Thanks, Mikala. I’d argue that your list has always been the purpose of a high school education. (At least when it’s been run as more than a mill to pass through 1000 students per building per year.)

Nothing particularly 21st century about “critical thinking”. In fact, I’d argue that my own old-skool education did as good or better at that.

Why? Partly because I can out-Google nearly anyone. No one taught me “skills” to match the ‘post-Google age’. Yet I’ve been fortunate to have been exposed to an extraordinarily wide set of knowledge frameworks and vocabularies. Thus, I’m as free to draw from the frameworks of organic chemistry, Capital Asset Valuation, or machine learning, as I am to draw from land surveying, Colonial history, or home wiring.

Googling abilities isn’t everything — without other abilities it may be nothing.
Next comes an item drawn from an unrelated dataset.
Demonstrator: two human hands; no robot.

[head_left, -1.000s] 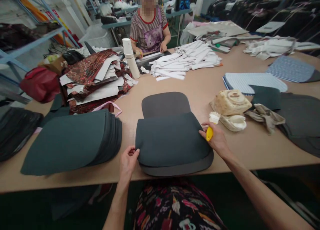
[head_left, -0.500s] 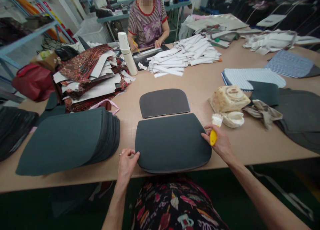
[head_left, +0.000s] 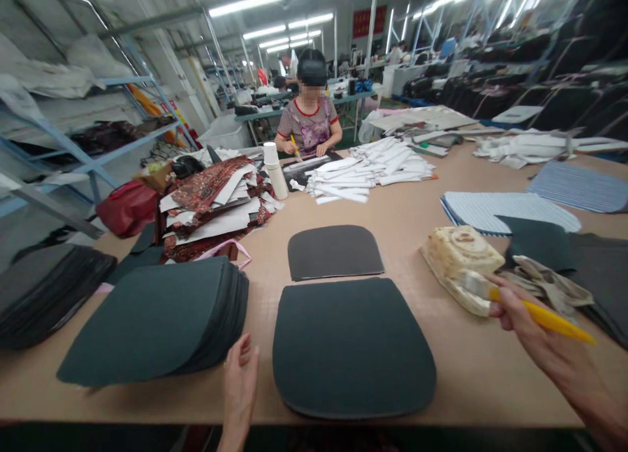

Certainly I wish my own education had included much more about English composition and rhetoric.

But another thing I am very good at is checking the numbers. For example, nearly everyone fell for the “3 million homeless” figure. But a little framework knowledge, some back-of-the-envelope calculations, and an open eye made it obvious that the Google-able number was pure nonsense.

That’s critical thinking. Yet, again, 20th, 19th, or even 18th century ‘skills’.

To be sure, the 1999 model didn’t work for all students. To many were mind-numbed through what was being taught. And too many more are subjected to school that lags the explosion of knowledge in the real world.

Thankfully, we now have tools to do much better for all teens as individuals. And so we should.

To the extent that we do more for more students, that is a 21st Century objective we should all embrace.